Begin with the line below holding "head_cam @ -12" and go on through the line holding "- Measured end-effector", duplicating each line exactly and leaving out pictures.

[Stored dataset items]
^^^^

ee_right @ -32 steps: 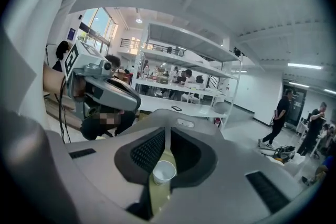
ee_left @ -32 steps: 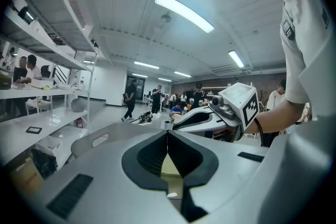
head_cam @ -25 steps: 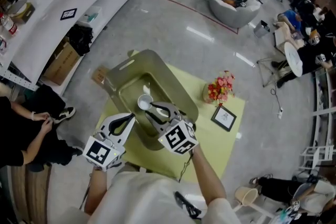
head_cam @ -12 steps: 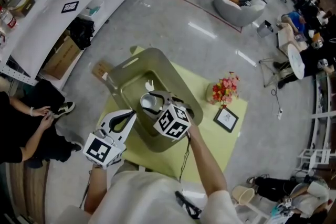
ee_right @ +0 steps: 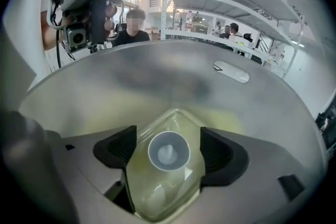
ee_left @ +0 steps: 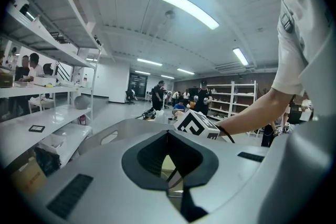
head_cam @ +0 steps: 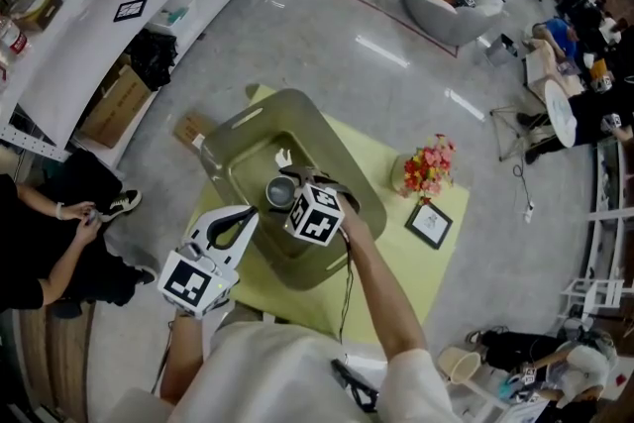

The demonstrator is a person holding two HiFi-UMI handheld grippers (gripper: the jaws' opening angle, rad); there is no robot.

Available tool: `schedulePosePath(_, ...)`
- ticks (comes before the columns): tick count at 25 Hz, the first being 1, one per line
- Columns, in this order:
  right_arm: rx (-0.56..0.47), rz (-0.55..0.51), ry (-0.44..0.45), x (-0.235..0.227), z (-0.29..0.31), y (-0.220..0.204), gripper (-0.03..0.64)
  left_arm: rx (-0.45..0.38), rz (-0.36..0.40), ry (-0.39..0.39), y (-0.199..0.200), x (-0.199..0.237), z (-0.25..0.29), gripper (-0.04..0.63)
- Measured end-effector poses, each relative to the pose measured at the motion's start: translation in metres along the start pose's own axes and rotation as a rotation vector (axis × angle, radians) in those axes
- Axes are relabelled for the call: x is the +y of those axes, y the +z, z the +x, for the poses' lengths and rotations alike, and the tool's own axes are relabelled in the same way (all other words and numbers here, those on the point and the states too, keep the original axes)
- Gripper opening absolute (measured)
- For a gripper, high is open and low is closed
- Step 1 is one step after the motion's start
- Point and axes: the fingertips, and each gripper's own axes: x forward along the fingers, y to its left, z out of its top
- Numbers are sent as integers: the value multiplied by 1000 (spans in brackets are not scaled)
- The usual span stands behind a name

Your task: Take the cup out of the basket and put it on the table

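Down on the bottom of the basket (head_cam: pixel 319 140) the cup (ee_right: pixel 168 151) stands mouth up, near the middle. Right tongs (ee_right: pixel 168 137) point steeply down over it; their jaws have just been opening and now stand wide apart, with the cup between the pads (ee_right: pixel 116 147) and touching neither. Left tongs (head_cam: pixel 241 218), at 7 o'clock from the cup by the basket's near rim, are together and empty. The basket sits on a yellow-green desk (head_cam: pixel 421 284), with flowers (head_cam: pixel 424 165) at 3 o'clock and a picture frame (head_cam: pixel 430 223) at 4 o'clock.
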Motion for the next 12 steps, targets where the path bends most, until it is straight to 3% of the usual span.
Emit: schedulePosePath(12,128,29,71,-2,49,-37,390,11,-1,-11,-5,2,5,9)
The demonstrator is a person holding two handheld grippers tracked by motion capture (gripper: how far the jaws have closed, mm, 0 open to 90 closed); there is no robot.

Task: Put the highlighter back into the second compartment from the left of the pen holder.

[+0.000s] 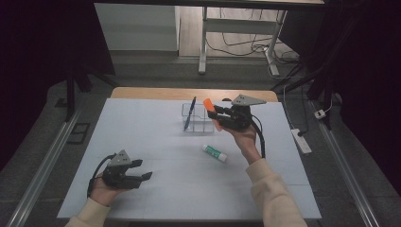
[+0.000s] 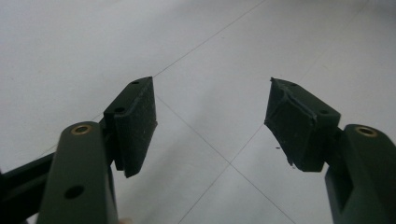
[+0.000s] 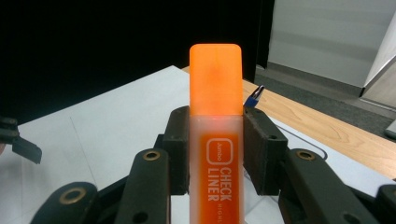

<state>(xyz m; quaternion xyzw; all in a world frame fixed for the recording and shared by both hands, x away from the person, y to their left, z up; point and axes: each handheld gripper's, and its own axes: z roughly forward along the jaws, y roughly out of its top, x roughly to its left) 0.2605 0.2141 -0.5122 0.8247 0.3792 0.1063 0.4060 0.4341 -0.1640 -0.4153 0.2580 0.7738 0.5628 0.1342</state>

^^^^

→ **Task answer**:
head_cam @ -12 steps: 
ee_right @ +0 steps: 
ee_left @ +0 steps: 
head_cam @ +0 steps: 

The demonstrator is a person holding two HiFi-UMI handheld grippers (gripper: the jaws' opening angle, rad); there is no robot.

Available tool: `schedulePosePath(_, ...)`
- ticks (comes before the columns): tick count at 25 Hz, the first being 1, one per line
- Columns, in this order:
  right_arm: rx (-0.56..0.47), rz (-0.55..0.51), ry (-0.44..0.45), x (-0.235..0.227), z (-0.29..0.31), y (-0.220..0.204), gripper (-0.03..0.64)
  left_arm: rx (-0.45..0.38), rz (-0.36..0.40), ry (-0.39..0.39), y (-0.199..0.200), x (-0.199..0.237), z (-0.25..0.29), gripper (-0.04..0.63)
- Measured end-effector poses, each relative to the pose measured at the motion's start: translation in metres along the start pose's own axes and rotation as a rotation vector (axis × angle, radians) in those axes

There is nothing further to the answer.